Les deux figures de M. Moitte, dont l’une représente le Commerce et l’autre la Normandie, sont bien posées, d’un bon style et bien drapées.

Nous ne dirons rien du pauvre Minos en demi-nature de M. Millot, ni du lourd Bacchus de M. Deseine, ni de la triste Vierge de M. Delaistre, ni du gros Berger de M. Blaise, mais nous ne devons pas oublier le Duquesne de M. Monot. On a observé avec raison que cette figure bien posée a un mouvement vrai et toute la dignité du commandement qu’elle doit exprimer ; on désirerait seulement plus de fermeté dans quelques parties, mais singulièrement sous le bras qui commande. On trouve aussi trop d’égalité dans les étoffes.

Parmi les gravures on n’a distingué, ce me semble, que la Vénus de M. Porporati, d’un burin très-pur, mais d’une couleur trop faible, quelques sujets de M. Moreau d’un effet agréable et quelques portraits de M. Klauber d’une exécution assez ferme. La gravure est un art qui a beaucoup perdu depuis que les fantaisies du luxe en ont fait un métier.

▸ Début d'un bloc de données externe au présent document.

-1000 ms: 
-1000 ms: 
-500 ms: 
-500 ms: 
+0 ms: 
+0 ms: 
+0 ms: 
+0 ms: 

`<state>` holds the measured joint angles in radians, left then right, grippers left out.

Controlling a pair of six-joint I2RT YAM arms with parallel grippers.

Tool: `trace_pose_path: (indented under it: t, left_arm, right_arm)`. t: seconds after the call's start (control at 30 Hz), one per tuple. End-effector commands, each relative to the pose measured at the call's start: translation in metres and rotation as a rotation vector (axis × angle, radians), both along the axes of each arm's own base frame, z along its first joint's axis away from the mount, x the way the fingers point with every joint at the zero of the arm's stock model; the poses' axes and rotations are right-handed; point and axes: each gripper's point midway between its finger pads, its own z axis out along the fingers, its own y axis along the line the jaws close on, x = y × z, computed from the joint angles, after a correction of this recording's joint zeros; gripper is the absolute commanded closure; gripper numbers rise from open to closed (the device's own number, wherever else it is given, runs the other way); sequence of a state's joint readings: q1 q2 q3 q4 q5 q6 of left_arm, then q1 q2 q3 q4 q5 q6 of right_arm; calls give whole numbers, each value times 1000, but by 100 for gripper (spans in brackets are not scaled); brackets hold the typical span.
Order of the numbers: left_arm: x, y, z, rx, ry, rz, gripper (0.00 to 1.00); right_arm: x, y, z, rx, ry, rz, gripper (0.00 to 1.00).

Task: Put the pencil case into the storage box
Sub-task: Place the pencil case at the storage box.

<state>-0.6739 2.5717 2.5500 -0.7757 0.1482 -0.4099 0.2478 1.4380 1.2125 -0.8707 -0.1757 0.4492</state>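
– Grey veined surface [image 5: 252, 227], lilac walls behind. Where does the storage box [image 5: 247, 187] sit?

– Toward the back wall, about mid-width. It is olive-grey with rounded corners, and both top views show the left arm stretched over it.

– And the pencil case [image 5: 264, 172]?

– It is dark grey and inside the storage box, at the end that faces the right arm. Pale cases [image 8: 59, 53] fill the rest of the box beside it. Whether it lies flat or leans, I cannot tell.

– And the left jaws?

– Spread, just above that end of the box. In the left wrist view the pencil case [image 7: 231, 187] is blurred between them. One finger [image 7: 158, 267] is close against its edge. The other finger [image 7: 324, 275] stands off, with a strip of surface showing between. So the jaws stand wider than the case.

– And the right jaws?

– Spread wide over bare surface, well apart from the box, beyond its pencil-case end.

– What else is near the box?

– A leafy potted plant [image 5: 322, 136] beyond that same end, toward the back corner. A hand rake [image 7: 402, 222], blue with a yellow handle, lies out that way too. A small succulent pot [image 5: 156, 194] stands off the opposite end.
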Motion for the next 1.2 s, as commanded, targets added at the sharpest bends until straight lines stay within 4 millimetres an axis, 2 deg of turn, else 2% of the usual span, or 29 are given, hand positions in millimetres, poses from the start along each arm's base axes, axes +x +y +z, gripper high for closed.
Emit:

  1. Cette épître est datée du 28 novembre 1787.
  2. L’abbé Gauchat passe pour avoir aidé Mme de Genlis dans la composition de son livre sur la Religion. Dans sa reconnaissance, madame la comtesse nous conseille de préférer cet abbé à tous les philosophes, même à tous les Pères de l’Église. (Meister.)
  3. Allusion à la belle et modeste statue que M. de Buffon est exposé à rencontrer tous les jours sur son escalier. (Meister.)
  4. Voir tome XIV, page 300.
  5. Le 5 décembre.
  6. On veut rappeler sans doute ici l’ouragan qui faillit faire périr le prince dans son voyage aérostatique de Saint-Cloud à Meudon. (Meister.)
  7. Le mot de la charade est chercher.
  8. L’ex-jésuite Feller et l’abbé Proyart l’attribuent formellement à l’ex-jésuite Bonnaud, massacré aux Carmes le 2 septembre 1792. Cet écrivain avait été grand-vicaire du diocèse de Lyon sous M. de Marbœuf, et il avait eu toute la confiance de cet archevêque. On peut croire cependant que les jésuites Beauregard et Lenfant ont fourni à l’auteur quelques morceaux. Quant à l’abbé Emeri, la véhémence de cette philippique chrétienne est trop opposée à son caractère connu pour croire qu’il y ait eu quelque part. (B.)
  9. Elle appartient aujourd’hui au Musée du Louvre et a été pendant quelque temps exposée dans les galeries des dessins.